Problem details —
Print each line once more, unchanged, from the line holding "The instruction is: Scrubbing" to the end of the listing below.

= = = = =

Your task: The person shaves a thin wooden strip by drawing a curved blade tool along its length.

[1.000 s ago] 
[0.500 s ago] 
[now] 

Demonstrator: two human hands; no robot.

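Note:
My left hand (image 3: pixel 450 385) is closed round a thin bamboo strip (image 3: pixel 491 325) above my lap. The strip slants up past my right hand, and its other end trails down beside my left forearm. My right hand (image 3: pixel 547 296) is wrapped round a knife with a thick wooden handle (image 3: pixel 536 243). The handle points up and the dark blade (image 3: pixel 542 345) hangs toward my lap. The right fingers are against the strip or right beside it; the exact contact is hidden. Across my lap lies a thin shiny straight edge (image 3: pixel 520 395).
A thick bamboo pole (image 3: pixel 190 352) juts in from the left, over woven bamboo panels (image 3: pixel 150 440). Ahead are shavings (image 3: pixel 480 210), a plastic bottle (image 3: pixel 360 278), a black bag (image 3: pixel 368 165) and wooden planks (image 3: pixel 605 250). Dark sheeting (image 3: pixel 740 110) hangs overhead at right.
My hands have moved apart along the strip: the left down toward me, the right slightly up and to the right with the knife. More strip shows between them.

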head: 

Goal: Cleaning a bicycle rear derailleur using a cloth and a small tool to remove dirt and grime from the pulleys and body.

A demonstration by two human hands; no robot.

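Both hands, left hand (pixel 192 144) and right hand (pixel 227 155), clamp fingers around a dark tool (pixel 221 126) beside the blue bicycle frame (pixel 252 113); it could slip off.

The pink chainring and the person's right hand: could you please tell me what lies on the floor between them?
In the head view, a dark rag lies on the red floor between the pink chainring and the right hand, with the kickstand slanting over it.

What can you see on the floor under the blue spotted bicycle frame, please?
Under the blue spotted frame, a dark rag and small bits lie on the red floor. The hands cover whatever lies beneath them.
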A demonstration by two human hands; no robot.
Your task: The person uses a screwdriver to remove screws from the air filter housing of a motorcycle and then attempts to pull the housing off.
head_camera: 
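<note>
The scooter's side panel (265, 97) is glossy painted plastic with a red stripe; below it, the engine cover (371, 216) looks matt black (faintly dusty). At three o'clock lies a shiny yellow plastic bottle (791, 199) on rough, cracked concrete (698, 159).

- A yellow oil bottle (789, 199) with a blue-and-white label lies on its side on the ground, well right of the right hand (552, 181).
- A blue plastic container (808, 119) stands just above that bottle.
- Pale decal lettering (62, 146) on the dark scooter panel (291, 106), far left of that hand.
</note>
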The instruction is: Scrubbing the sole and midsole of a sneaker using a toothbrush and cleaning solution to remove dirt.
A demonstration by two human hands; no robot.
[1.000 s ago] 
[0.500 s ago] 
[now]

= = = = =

Your solution —
The instruction is: Scrubbing the sole and midsole of a sneaker using a toothbrush and cleaning solution to remove dirt.
A demonstration by two human hands; no robot.
[1.000 s ago] 
[0.500 s ago] 
[now]

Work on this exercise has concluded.